The first argument of this excellent book is one Hickel made with Megan Healy-Clancy in their edited volume Ekhaya: the politics of home in KwaZulu-Natal. This is the claim that, whatever else colonialism was on South Africa’s eastern seaboard, it was a ‘colonialism of the home’: a project aimed at shaping Zulu worlds by framing how people made their family lives. Hickel extends that proposal here by tracing how the South African state fixed attention on township houses and rural homesteads as the objects of two different kinds of colonial governmentality. Township houses were sites for establishing direct rule over nuclear families included in industrial modernity. Rural homesteads were sites where indirect rule was meant to uphold patriarchal hierarchy. Hickel says that this juxtaposition of two different models of family life shaped Zulu popular politics throughout the twentieth century and beyond.

Secondly, Hickel says that these domestic visions underpinned the violence of Zulu nationalism in the conflict around South Africa’s transition, and animated antipathy towards the ANC’s liberalism among rural Zulu migrant workers well into the first decade of this century. The vision of home developed under indirect rule is one Hickel shows to be deeply valued by migrants, who see relations of hierarchy and difference as conditions of the good. From this perspective, the model of [End Page 730] family rooted in the township and its rebellions seems anomic and fragmented. Migrants see it as death. Extending Mamdani’s thesis, Hickel suggests that people subject to indirect and direct rule are also separated by their cosmologies. Migrants see the moral form of the township house as the undoing of their idealized rural homesteads. Defending the latter, they understand democracy as a project of destruction.

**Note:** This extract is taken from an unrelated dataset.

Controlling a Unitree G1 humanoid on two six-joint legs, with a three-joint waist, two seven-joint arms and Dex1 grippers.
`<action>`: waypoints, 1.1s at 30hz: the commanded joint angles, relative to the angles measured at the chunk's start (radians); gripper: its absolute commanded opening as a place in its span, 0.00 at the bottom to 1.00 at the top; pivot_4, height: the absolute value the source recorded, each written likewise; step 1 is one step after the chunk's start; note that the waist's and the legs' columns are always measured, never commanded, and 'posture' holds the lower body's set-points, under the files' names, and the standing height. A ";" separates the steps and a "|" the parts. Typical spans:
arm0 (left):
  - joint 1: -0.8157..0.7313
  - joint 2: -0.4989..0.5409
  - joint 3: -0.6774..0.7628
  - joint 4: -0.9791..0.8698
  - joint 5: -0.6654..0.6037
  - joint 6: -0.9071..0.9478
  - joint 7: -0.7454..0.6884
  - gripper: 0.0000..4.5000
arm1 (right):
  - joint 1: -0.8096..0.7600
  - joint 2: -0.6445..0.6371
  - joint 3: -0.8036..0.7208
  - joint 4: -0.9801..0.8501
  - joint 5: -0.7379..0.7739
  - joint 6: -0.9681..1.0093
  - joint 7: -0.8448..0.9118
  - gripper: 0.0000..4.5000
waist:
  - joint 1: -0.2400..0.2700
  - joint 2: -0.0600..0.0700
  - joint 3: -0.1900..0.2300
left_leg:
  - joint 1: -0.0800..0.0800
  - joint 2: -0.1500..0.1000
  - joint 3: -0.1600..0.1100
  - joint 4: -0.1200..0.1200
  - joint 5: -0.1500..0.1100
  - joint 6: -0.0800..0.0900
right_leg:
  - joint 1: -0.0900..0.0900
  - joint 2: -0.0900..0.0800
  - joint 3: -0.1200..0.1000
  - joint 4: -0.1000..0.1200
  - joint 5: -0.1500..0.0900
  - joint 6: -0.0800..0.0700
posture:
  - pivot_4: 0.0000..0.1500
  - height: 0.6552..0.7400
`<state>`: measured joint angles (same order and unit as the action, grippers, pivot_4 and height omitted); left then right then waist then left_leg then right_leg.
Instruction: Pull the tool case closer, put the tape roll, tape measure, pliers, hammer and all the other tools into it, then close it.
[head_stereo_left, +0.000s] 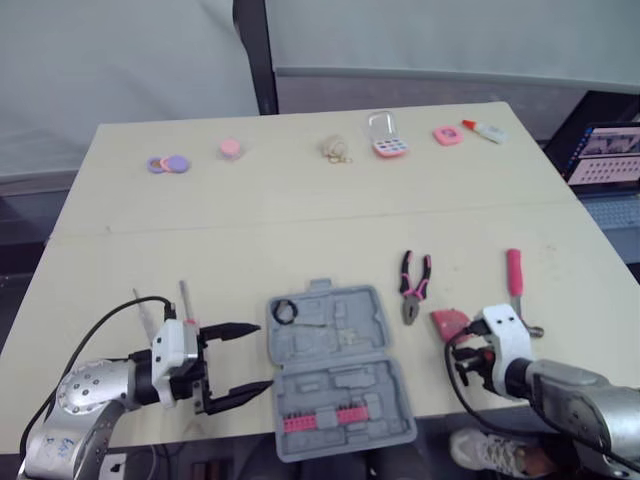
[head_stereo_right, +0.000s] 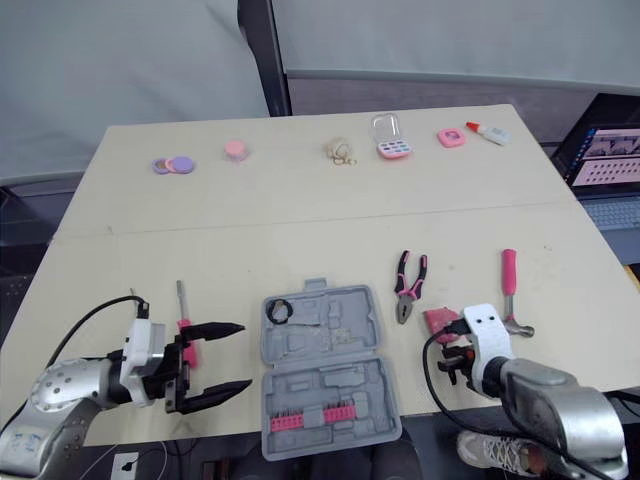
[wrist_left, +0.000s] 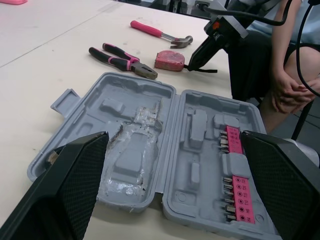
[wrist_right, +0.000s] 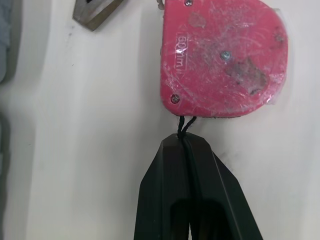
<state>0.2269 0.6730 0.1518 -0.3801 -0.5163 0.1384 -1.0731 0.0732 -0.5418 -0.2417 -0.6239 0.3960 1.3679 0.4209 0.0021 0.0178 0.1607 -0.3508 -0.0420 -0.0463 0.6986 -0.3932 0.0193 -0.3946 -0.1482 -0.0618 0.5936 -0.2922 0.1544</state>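
The grey tool case (head_stereo_left: 340, 375) lies open at the table's front edge, a black tape roll (head_stereo_left: 283, 311) in its far left corner and pink bits (head_stereo_left: 320, 418) along its near half. My left gripper (head_stereo_left: 260, 357) is open just left of the case, its fingers (wrist_left: 65, 190) on either side of the case in the left wrist view. Beside that gripper lies a screwdriver (head_stereo_right: 182, 310). Pliers (head_stereo_left: 415, 285) and a pink-handled hammer (head_stereo_left: 517, 285) lie right of the case. My right gripper (wrist_right: 182, 142) is shut on the black cord of the pink tape measure (wrist_right: 222, 57), which rests on the table.
Small items line the far edge: purple discs (head_stereo_left: 168, 163), a pink puck (head_stereo_left: 230, 148), a clear box (head_stereo_left: 385, 138), a glue bottle (head_stereo_left: 484, 130). A laptop (head_stereo_left: 610, 155) stands off to the right. A person's hands (wrist_left: 287, 85) are near the table's front. The case overhangs the front edge.
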 joint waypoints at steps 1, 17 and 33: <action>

More conventional scholarship would read this anti-liberalism as a legacy of colonialism, but Hickel argues that this would silence his interlocutors. No puppets of history, he says their motives stem from a morality that can only be grasped cosmologically. While he offers us a history of antagonistic concepts of home, Hickel thus insists on their status as culture. Such ideas are often considered dangerous in South Africa, where scholarship has been burned by the historical analogy between culturalism and official ethnic obsessions. Hickel’s retort: the opponents of culture have their own essentialist conception of the human as autonomous individual, in need of extrication from the bonds of collectivity. This same idea his informants call death. Rather than doubt them, Hickel makes a self-consciously Latourian move to say that we face a world view here that cannot be accounted for in terms of critical theory, which in his view privileges visions of human agency dependent on Western notions of labour, property and commodity – all foreign to the world of the Zulu homestead.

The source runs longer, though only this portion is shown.